● **Work to complete**
Each line of the data must be reproduced as it appears.

● **Recorded information**

◆ ◆ ◆ ◆ ◆

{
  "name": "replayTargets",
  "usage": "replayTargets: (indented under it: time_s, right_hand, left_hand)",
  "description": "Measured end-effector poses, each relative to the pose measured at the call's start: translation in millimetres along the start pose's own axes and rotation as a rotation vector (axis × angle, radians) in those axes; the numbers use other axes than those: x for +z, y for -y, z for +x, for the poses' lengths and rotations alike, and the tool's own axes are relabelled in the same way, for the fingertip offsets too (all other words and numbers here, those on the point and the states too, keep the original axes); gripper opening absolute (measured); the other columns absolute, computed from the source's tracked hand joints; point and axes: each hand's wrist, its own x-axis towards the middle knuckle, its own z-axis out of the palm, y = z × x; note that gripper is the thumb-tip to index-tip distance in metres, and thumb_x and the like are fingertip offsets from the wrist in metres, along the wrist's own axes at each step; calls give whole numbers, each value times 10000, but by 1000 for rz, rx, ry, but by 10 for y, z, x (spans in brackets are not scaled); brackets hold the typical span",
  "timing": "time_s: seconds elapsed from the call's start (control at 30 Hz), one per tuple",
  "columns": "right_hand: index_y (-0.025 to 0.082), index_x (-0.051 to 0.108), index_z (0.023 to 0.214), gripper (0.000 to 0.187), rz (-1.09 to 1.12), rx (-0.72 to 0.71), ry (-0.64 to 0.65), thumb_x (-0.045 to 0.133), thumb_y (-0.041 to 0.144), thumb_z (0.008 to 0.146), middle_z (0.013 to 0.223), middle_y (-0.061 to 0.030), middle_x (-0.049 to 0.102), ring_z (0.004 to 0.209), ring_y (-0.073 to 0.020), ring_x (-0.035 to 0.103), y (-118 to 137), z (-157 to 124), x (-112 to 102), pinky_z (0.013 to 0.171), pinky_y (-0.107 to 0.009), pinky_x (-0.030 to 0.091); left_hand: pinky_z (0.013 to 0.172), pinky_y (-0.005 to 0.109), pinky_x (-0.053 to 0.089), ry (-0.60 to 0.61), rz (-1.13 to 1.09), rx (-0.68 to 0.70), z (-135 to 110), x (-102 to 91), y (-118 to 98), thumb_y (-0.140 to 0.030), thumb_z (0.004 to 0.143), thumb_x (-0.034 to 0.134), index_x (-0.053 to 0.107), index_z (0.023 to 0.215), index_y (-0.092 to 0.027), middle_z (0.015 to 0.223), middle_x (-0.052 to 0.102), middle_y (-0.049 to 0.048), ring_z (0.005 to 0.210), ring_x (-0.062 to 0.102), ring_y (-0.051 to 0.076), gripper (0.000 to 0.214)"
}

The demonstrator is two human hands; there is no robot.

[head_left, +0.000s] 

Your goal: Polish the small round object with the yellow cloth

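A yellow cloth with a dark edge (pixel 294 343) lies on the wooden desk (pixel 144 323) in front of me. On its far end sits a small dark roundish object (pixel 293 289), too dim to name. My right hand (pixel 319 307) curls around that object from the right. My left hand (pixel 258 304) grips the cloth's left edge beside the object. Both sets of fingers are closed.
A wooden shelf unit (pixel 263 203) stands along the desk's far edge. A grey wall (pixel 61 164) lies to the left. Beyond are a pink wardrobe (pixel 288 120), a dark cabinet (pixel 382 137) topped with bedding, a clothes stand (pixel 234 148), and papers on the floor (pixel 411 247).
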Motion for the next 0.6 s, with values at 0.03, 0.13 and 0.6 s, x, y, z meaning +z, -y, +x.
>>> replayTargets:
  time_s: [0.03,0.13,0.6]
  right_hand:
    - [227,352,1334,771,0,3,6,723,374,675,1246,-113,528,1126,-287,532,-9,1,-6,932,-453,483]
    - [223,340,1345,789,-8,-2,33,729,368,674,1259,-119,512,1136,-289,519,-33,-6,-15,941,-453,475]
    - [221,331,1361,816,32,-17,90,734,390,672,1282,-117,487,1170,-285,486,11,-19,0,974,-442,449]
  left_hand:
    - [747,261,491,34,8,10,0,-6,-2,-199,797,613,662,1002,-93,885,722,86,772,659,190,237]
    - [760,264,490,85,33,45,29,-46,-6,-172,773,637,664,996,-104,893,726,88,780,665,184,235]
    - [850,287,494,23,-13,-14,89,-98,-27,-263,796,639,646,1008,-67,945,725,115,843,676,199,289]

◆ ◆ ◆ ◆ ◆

● **Task solution**
{
  "name": "replayTargets",
  "usage": "replayTargets: (indented under it: time_s, right_hand, left_hand)",
  "description": "Measured end-effector poses, each relative to the pose measured at the call's start: translation in millimetres along the start pose's own axes and rotation as a rotation vector (axis × angle, radians) in those axes; the numbers use other axes than those: x for +z, y for -y, z for +x, for the poses' lengths and rotations alike, and the tool's own axes are relabelled in the same way, for the fingertip offsets too (all other words and numbers here, those on the point and the states too, keep the original axes); gripper opening absolute (measured); the other columns absolute, computed from the source's tracked hand joints; point and axes: each hand's wrist, its own x-axis towards the middle knuckle, its own z-axis out of the palm, y = z × x; note that gripper is the thumb-tip to index-tip distance in metres, and thumb_x and the like are fingertip offsets from the wrist in metres, along the wrist's own axes at each step; calls give whole numbers, each value times 10000, but by 1000 for rz, rx, ry, but by 10 for y, z, x (spans in brackets are not scaled); brackets hold the typical span",
  "timing": "time_s: seconds elapsed from the call's start (control at 30 Hz), one per tuple",
  "columns": "right_hand: index_y (-0.025 to 0.082), index_x (-0.051 to 0.108), index_z (0.023 to 0.214), gripper (0.000 to 0.187), rz (-1.09 to 1.12), rx (-0.72 to 0.71), ry (-0.64 to 0.65), thumb_x (-0.045 to 0.133), thumb_y (-0.041 to 0.144), thumb_z (0.008 to 0.146), middle_z (0.013 to 0.223), middle_y (-0.061 to 0.030), middle_x (-0.049 to 0.102), ring_z (0.004 to 0.209), ring_y (-0.073 to 0.020), ring_x (-0.035 to 0.103), y (-118 to 137), z (-157 to 124), x (-112 to 102), pinky_z (0.013 to 0.171), pinky_y (-0.107 to 0.009), pinky_x (-0.030 to 0.091); left_hand: pinky_z (0.013 to 0.172), pinky_y (-0.005 to 0.109), pinky_x (-0.053 to 0.089), ry (-0.60 to 0.61), rz (-1.13 to 1.09), rx (-0.68 to 0.70), z (-135 to 110), x (-102 to 91), y (-118 to 98), thumb_y (-0.140 to 0.030), thumb_z (0.004 to 0.143), thumb_x (-0.034 to 0.134), index_x (-0.053 to 0.107), index_z (0.023 to 0.215), index_y (-0.092 to 0.027), middle_z (0.015 to 0.223), middle_x (-0.052 to 0.102), middle_y (-0.049 to 0.048), ring_z (0.005 to 0.210), ring_x (-0.062 to 0.102), ring_y (-0.051 to 0.076), gripper (0.000 to 0.214)"
}

The demonstrator is two human hands; there is no robot.

[head_left, +0.000s] 

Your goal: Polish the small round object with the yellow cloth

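A yellow cloth with a dark edge (pixel 294 343) lies on the wooden desk (pixel 144 323) in front of me. On its far end sits a small dark roundish object (pixel 293 289), too dim to name. My right hand (pixel 319 307) curls around that object from the right. My left hand (pixel 258 304) grips the cloth's left edge beside the object. Both sets of fingers are closed.
A wooden shelf unit (pixel 263 203) stands along the desk's far edge. A grey wall (pixel 61 164) lies to the left. Beyond are a pink wardrobe (pixel 288 120), a dark cabinet (pixel 382 137) topped with bedding, a clothes stand (pixel 234 148), and papers on the floor (pixel 411 247).
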Motion for the next 0.6 s, with values at 0.03, 0.13 and 0.6 s, x, y, z meaning +z, -y, +x.
>>> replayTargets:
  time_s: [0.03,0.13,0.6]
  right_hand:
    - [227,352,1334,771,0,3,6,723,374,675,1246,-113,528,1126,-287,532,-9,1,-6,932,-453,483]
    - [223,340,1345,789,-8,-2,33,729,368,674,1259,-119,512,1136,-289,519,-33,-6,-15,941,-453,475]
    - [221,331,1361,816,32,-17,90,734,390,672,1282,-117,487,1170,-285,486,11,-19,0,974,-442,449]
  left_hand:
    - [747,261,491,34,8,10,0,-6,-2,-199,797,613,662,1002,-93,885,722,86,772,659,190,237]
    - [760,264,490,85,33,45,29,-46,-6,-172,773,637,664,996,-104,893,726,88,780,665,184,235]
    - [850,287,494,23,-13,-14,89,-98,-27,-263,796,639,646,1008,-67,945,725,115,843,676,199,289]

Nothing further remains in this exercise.